La desigualdad extrema y la democracia

Analizando noticia con IA…espere un momento
RESUMEN
En un artículo remitido a este diario, el premio Nobel de Economía Joseph Stiglitz invita a colocar la desigualdad extrema entre los grandes temas de la discusión política mundial.

Stiglitz promueve la creación de un Panel Internacional sobre Desigualdad que permita estudiar con rigor su evolución, comprender sus causas y evaluar las políticas para enfrentarla. La propuesta cuenta ya con el impulso de varios gobiernos y será discutida durante la Asamblea General de las Naciones Unidas. El artículo hace un llamado directo al presidente Abinader para que apoye la iniciativa y contribuya a impulsar la creación del nuevo organismo en los escenarios multilaterales.

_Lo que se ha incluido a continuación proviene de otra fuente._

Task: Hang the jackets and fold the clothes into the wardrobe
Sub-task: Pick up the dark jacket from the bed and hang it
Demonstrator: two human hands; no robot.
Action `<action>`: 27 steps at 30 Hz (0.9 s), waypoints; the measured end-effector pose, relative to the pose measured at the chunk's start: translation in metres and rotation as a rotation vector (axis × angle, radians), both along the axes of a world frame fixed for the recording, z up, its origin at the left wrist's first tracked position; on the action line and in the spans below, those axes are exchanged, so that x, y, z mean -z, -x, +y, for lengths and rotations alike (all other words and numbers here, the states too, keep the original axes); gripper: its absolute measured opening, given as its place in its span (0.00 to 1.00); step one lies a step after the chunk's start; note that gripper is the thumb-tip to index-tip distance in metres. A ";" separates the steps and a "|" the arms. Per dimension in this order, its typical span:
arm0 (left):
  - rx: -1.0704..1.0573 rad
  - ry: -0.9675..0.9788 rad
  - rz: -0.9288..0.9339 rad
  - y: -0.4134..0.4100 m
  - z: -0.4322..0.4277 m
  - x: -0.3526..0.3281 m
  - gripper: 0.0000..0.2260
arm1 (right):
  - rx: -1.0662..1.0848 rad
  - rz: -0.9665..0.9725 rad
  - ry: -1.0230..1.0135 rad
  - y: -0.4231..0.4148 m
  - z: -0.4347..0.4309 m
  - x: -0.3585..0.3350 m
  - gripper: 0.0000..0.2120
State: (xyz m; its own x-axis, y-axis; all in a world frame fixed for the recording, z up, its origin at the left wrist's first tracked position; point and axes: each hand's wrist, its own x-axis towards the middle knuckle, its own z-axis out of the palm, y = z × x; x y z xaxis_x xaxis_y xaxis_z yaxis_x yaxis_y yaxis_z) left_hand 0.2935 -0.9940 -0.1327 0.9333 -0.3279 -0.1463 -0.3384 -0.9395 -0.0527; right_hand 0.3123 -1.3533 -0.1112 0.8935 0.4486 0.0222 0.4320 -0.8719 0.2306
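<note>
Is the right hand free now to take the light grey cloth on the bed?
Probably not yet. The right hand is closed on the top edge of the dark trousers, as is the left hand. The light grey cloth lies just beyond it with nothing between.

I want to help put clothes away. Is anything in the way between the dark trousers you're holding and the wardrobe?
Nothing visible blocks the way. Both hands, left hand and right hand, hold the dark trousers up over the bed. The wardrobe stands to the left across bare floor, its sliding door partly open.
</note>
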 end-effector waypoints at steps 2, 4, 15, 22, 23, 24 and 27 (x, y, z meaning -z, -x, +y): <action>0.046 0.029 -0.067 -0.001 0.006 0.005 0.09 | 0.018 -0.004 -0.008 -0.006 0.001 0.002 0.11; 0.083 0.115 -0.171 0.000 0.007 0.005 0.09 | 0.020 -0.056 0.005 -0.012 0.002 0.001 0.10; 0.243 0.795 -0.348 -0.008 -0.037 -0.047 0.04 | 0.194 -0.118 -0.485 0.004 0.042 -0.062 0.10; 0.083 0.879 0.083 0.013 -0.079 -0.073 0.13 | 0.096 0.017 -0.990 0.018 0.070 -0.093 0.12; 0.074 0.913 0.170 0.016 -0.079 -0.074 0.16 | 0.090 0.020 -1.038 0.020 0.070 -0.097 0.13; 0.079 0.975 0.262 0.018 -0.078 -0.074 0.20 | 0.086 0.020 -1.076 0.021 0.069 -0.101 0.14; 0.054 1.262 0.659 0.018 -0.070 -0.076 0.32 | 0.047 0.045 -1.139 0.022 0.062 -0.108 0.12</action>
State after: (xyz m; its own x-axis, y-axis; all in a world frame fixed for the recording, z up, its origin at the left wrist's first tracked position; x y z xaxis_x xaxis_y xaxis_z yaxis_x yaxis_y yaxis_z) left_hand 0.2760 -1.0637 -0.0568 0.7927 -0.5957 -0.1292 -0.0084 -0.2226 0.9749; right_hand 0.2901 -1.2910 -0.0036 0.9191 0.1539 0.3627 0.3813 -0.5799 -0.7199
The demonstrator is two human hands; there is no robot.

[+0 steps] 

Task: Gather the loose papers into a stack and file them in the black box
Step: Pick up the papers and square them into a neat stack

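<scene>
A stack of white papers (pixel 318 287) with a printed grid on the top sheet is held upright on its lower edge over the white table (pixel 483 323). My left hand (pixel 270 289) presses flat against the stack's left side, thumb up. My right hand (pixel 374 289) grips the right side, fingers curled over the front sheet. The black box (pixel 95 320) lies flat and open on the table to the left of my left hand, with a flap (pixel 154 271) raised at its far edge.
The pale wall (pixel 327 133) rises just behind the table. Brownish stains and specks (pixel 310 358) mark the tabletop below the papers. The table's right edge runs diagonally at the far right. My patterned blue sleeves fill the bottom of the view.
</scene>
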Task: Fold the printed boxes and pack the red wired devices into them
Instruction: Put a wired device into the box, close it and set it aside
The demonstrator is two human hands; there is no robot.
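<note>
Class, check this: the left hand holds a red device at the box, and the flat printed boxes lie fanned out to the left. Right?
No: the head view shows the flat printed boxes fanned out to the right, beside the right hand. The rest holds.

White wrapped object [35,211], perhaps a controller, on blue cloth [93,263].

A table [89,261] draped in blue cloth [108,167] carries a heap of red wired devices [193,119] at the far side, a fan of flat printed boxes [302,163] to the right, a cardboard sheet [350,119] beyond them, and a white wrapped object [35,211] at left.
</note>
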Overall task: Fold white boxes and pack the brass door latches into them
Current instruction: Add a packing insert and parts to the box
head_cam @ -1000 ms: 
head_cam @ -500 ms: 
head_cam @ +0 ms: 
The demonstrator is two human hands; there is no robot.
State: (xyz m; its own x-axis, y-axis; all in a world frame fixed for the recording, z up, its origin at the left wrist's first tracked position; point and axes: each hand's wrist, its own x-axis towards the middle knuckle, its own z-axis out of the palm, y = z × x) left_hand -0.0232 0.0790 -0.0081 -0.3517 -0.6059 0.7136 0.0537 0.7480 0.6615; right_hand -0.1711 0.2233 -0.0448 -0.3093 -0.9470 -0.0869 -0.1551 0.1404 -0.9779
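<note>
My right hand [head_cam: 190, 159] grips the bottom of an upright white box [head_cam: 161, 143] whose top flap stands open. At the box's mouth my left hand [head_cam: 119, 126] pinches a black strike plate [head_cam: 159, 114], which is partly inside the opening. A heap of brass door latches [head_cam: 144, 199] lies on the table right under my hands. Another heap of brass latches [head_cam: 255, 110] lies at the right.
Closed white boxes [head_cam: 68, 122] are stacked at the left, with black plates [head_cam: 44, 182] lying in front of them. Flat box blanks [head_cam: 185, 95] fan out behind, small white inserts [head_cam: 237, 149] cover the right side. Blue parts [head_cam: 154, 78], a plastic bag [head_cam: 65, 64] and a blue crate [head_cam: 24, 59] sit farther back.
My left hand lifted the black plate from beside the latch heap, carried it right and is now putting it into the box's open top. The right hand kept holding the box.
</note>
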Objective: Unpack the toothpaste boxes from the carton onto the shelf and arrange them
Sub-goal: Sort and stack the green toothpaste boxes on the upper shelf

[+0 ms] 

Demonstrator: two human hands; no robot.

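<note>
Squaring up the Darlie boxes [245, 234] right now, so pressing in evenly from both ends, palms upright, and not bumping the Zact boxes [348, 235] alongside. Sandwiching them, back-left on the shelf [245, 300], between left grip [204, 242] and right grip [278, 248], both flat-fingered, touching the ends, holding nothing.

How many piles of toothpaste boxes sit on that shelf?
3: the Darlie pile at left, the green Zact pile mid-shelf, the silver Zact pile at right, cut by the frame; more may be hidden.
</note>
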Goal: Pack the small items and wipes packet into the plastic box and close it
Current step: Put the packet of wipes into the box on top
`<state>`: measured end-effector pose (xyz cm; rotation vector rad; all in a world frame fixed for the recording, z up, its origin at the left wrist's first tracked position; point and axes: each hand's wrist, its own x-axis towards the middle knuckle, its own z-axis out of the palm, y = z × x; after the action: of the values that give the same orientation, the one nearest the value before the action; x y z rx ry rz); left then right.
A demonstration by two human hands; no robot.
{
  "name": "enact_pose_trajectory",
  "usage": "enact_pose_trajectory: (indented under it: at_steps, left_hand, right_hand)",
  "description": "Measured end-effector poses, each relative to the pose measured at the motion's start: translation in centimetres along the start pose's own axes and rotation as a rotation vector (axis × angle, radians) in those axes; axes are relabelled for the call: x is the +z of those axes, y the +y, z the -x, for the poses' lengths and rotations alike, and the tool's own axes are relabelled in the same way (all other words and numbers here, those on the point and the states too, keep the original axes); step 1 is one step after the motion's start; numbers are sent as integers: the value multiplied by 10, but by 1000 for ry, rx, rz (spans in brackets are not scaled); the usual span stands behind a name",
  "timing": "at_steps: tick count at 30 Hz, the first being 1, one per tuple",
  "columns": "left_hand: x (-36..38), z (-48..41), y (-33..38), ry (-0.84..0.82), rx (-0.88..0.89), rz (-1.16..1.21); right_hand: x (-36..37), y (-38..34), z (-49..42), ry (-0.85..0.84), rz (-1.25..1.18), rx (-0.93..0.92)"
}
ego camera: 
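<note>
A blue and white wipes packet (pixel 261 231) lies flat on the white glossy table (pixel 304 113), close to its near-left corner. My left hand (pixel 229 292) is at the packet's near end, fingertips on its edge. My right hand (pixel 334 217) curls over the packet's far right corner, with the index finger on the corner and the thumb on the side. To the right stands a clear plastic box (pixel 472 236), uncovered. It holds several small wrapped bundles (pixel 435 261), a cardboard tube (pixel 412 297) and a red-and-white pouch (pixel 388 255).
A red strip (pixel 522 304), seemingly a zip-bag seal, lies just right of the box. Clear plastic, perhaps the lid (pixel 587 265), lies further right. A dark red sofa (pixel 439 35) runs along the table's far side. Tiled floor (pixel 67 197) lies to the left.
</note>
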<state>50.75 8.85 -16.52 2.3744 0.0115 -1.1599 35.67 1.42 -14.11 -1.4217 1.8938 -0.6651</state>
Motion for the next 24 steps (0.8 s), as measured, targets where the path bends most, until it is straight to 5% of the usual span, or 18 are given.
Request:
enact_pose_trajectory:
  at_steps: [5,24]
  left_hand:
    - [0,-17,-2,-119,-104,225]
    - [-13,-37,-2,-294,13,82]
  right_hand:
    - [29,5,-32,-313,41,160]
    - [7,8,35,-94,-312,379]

Es difícil objetar la aspiración de una sociedad que evite desigualdades extremas, aunque esa preocupación no requiere suponer que toda desigualdad sea indeseable. En los casos extremos, la desigualdad puede limitar las oportunidades y hacer que unos pocos tengan una influencia desproporcionada sobre las decisiones públicas. El mayor riesgo es que eso termine erosionando las bases de la democracia.
Sin embargo, también sobran ejemplos de ocasiones en que una aspiración de mayor equidad ha engendrado políticas con efectos desastrosos sobre los incentivos para invertir, crear empleos y generar crecimiento. Entre esos extremos existe un amplio terreno en el que es posible procurar una mayor equidad sin perder las ventajas de premiar el esfuerzo, la iniciativa y la eficiencia.